Data excerpts section start

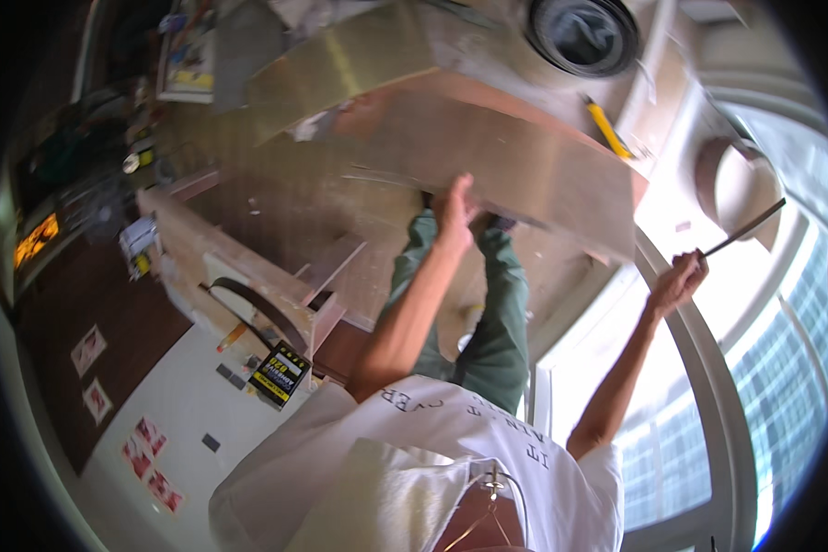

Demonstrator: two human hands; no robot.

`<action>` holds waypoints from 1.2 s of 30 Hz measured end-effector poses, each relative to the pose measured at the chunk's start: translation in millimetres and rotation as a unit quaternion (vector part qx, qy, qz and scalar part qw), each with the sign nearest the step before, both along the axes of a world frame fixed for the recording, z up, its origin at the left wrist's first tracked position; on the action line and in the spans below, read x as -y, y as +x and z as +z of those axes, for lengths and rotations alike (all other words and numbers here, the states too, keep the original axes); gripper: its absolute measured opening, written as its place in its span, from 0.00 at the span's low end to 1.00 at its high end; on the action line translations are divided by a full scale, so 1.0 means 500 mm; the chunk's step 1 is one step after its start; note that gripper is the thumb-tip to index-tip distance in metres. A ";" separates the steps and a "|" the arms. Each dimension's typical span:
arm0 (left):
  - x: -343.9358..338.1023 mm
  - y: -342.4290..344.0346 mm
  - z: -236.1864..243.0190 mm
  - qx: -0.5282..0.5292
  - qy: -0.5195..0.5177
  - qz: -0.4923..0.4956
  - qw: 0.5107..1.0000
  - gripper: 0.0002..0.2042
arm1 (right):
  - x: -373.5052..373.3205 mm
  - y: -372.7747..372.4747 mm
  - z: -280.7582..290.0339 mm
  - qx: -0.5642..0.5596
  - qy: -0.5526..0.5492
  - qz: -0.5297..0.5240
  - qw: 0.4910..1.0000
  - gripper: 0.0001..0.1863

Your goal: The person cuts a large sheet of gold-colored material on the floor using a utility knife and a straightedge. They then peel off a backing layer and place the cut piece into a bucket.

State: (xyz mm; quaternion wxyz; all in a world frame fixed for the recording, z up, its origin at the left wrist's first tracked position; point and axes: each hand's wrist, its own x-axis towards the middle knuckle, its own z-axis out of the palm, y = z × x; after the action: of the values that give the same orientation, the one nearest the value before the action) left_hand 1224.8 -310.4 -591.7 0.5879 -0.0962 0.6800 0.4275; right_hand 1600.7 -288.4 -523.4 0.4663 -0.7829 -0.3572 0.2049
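Note:
A long brown wooden board (524,170) lies slanted in front of me, partly blurred. My left hand (454,216) grips its near edge, with fingertips up on the top face; the thumb is not clear. Out to the right, my right hand (679,285) is closed round a thin dark stick (747,226), which points up and away from the board. Beneath that board shows an orange-brown panel (451,85). A yellow utility knife (607,127) rests beyond the board's far right part.
A black-rimmed bucket (582,37) stands at the far side. Another wide board (340,69) lies far left. At left are a wooden frame (221,248), a curved dark strip (262,308) and a black-and-yellow can (281,374) on a white surface. Windows (773,368) line the right.

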 end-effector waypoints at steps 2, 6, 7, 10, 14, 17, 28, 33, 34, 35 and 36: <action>-0.059 0.029 0.027 0.007 -0.010 0.003 1.000 0.31 | -0.010 -0.040 0.066 -0.049 0.031 0.028 0.998 0.13; -0.155 0.059 0.069 -0.041 0.001 0.025 0.999 0.32 | -0.009 -0.046 0.097 -0.154 0.053 0.025 0.986 0.11; -0.172 0.067 0.079 -0.054 -0.005 0.023 0.998 0.32 | -0.008 -0.046 0.097 -0.178 0.070 0.023 0.981 0.11; -0.169 0.031 0.020 0.017 0.060 -0.009 0.998 0.28 | -0.032 -0.098 0.135 -0.319 0.129 0.025 0.939 0.07; -0.165 0.040 0.020 -0.053 0.077 -0.006 0.996 0.24 | -0.037 -0.113 0.140 -0.314 0.123 0.028 0.941 0.03; -0.125 0.044 0.036 -0.047 0.041 -0.008 0.998 0.25 | -0.013 -0.122 0.126 -0.266 0.119 0.035 0.956 0.03; -0.015 -0.027 0.058 0.015 0.004 0.099 0.995 0.23 | 0.040 -0.196 0.164 -0.126 -0.109 0.105 0.980 0.09; -0.075 -0.051 0.084 0.022 -0.002 0.080 0.997 0.19 | -0.006 -0.242 0.153 -0.015 -0.174 0.202 0.964 0.17; -0.086 -0.052 0.089 0.021 0.000 0.075 0.997 0.20 | -0.015 -0.242 0.137 -0.014 -0.190 0.208 0.959 0.17; -0.102 -0.055 0.095 0.018 0.005 0.073 0.997 0.21 | -0.028 -0.242 0.121 -0.013 -0.203 0.216 0.955 0.18; -0.113 -0.057 0.098 0.014 0.010 0.071 0.997 0.22 | -0.041 -0.246 0.113 -0.008 -0.201 0.222 0.954 0.18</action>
State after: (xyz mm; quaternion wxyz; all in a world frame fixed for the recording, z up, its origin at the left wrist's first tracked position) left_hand 1196.2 -254.2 -542.8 0.5663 -0.1445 0.6588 0.4737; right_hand 1477.6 -268.2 -466.7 0.2454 -0.7594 -0.4698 0.3774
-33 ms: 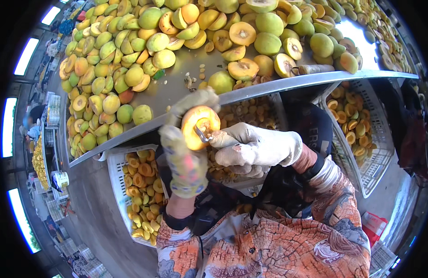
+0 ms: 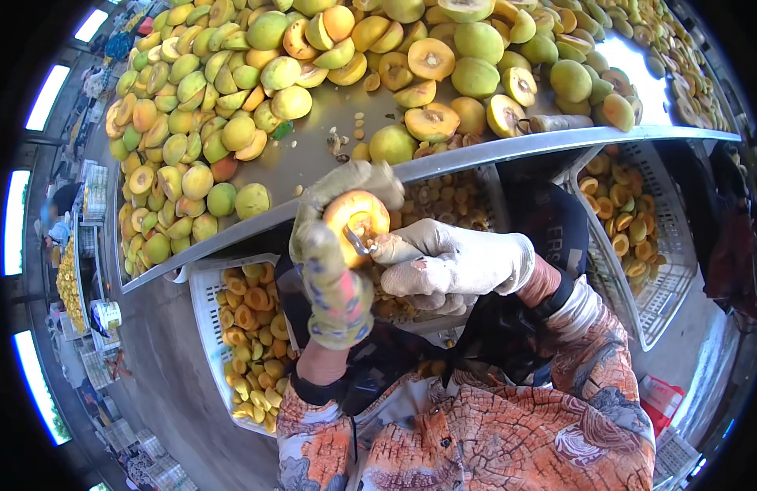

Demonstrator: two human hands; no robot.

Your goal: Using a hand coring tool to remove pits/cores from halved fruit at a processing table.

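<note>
In the head view, the left hand [image 2: 333,262], in a patterned glove and partly blurred, curls around the fruit half [image 2: 339,214] from the left and over its top, its forearm rising almost straight from the lower edge. The right hand [image 2: 464,260], in a white glove, comes in from the right with its forearm slanted, fingers folded and fingertips pinching a small metal tool [image 2: 355,240]. The tool's tip is at the fruit half's cut face, which is turned toward the right hand. The fruit half sits between the hands, just off the tabletop's [image 2: 317,141] near edge, right of a white crate [image 2: 205,327].
</note>
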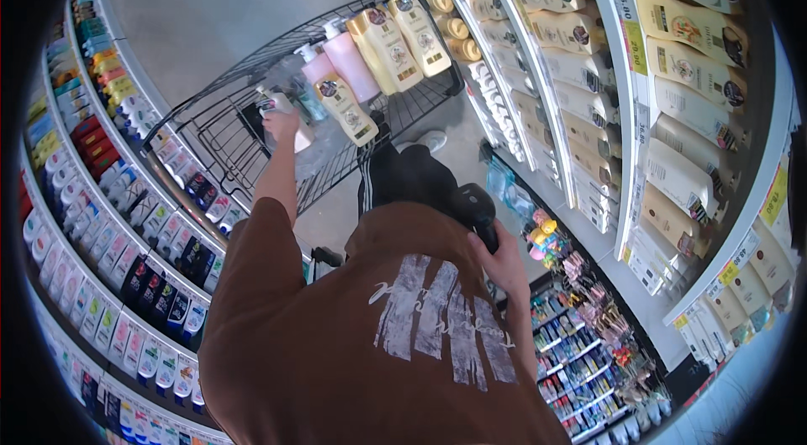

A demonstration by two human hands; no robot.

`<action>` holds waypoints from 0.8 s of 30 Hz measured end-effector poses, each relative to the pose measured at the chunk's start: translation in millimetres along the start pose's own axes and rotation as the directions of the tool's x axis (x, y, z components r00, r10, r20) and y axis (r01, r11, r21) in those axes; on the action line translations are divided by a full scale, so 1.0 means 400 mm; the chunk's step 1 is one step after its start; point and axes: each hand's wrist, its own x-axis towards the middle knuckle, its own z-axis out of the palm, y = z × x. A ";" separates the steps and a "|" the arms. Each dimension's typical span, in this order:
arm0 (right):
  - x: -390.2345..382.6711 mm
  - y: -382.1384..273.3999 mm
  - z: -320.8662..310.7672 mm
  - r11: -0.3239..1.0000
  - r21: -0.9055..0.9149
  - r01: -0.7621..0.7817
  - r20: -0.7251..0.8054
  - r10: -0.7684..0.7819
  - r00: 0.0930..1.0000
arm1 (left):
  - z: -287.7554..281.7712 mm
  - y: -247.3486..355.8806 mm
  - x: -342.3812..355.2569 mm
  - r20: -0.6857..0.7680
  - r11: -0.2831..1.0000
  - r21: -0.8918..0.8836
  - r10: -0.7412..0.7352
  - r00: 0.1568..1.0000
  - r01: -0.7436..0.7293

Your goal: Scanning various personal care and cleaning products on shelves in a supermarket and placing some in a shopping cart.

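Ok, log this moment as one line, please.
left fingers: closed on white plastic bottle, at black wire cart | right fingers: holding black rounded object | cart load: pink pump bottles, tall cream-yellow bottles

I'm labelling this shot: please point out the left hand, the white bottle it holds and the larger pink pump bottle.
Left hand (283, 126), head view: back.
White bottle (303, 139), head view: lower body.
Larger pink pump bottle (352, 67), head view: mid-body.

The left hand (283, 122) holds a white bottle (302, 139) at the cart (456, 81).
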 end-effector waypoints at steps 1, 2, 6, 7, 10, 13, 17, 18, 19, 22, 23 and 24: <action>0.010 -0.004 0.010 1.000 0.005 0.009 0.006 -0.009 1.000 | 0.009 0.013 0.018 0.013 0.999 0.043 -0.017 1.000 0.017; 0.015 -0.014 0.020 1.000 0.012 0.016 0.009 -0.016 1.000 | 0.011 0.026 0.027 -0.003 0.998 0.053 -0.021 1.000 0.021; 0.043 -0.023 0.048 0.998 -0.027 0.053 0.041 -0.052 0.998 | 0.017 0.053 0.063 -0.073 0.971 0.156 -0.174 0.982 0.183; 0.049 -0.038 0.047 1.000 -0.015 0.021 0.076 -0.020 0.997 | 0.016 0.063 0.069 -0.059 0.973 0.169 -0.152 0.987 0.160; 0.048 -0.063 0.044 0.999 0.007 -0.034 0.066 0.033 0.997 | 0.018 0.068 0.054 -0.062 0.963 0.121 -0.235 0.970 0.241; 0.044 -0.040 0.050 0.999 0.034 -0.011 0.055 0.009 0.998 | 0.054 -0.018 0.055 0.039 0.997 0.047 -0.062 0.997 0.061; 0.035 -0.014 0.075 0.998 0.046 0.050 0.020 -0.051 0.998 | 0.076 -0.023 0.016 0.078 0.998 0.003 -0.062 0.995 0.062; 0.030 -0.010 0.077 0.997 0.054 0.049 0.017 -0.050 0.999 | 0.076 -0.023 -0.001 0.091 0.999 0.009 -0.049 0.995 0.049; 0.027 0.003 0.074 0.998 0.049 0.050 0.021 -0.051 0.999 | 0.079 0.001 -0.042 0.092 0.999 0.009 -0.042 0.995 0.042; 0.017 0.010 0.077 0.996 0.073 0.051 0.027 -0.054 0.998 | 0.027 0.039 -0.098 0.084 0.996 -0.068 0.060 0.995 -0.055; 0.016 0.015 0.078 0.995 0.088 0.049 0.027 -0.052 0.998 | 0.003 0.039 -0.110 0.080 0.994 -0.091 0.071 0.994 -0.063; 0.015 0.026 0.081 0.993 0.102 0.066 0.031 -0.069 0.997 | -0.031 0.036 -0.118 0.060 0.988 -0.137 0.087 0.994 -0.078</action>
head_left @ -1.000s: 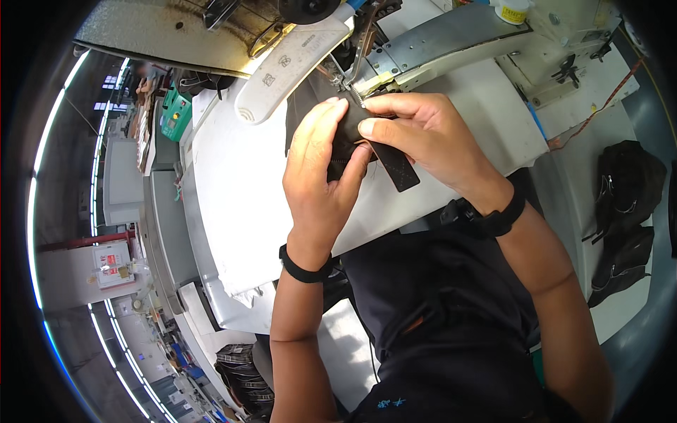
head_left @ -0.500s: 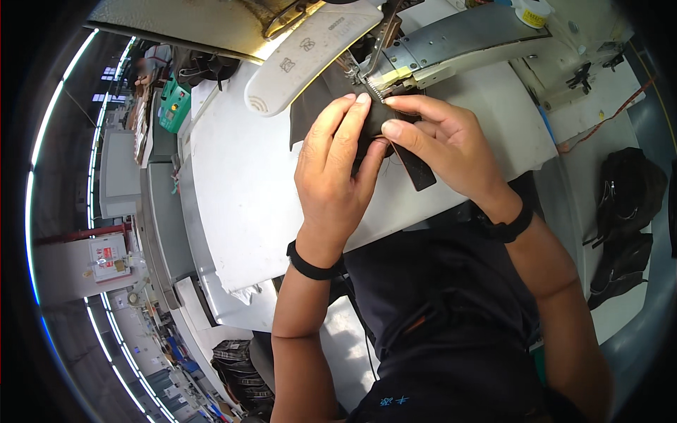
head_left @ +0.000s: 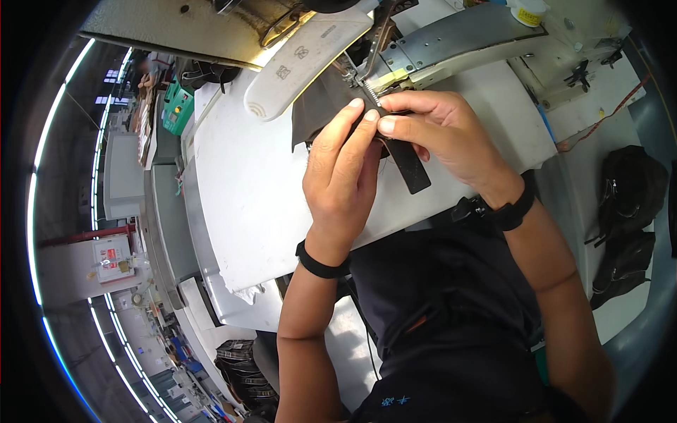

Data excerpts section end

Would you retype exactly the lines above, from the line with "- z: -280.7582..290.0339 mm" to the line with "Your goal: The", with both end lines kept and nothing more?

  - z: -280.7582..290.0339 mm
  - qx: -0.5642..0.5596
  - qy: -0.5526..0.5492
  - qz: -0.5297..0.5240
  - qw: 0.4910..1.0000
  - gripper: 0.0001..0.1863

Your goal: The person cuts a large sheet of gold-colored material on the floor using a utility knife and a straightedge. They then peel off a backing layer and place the cut piece into a bucket.

Work on the exercise is finished.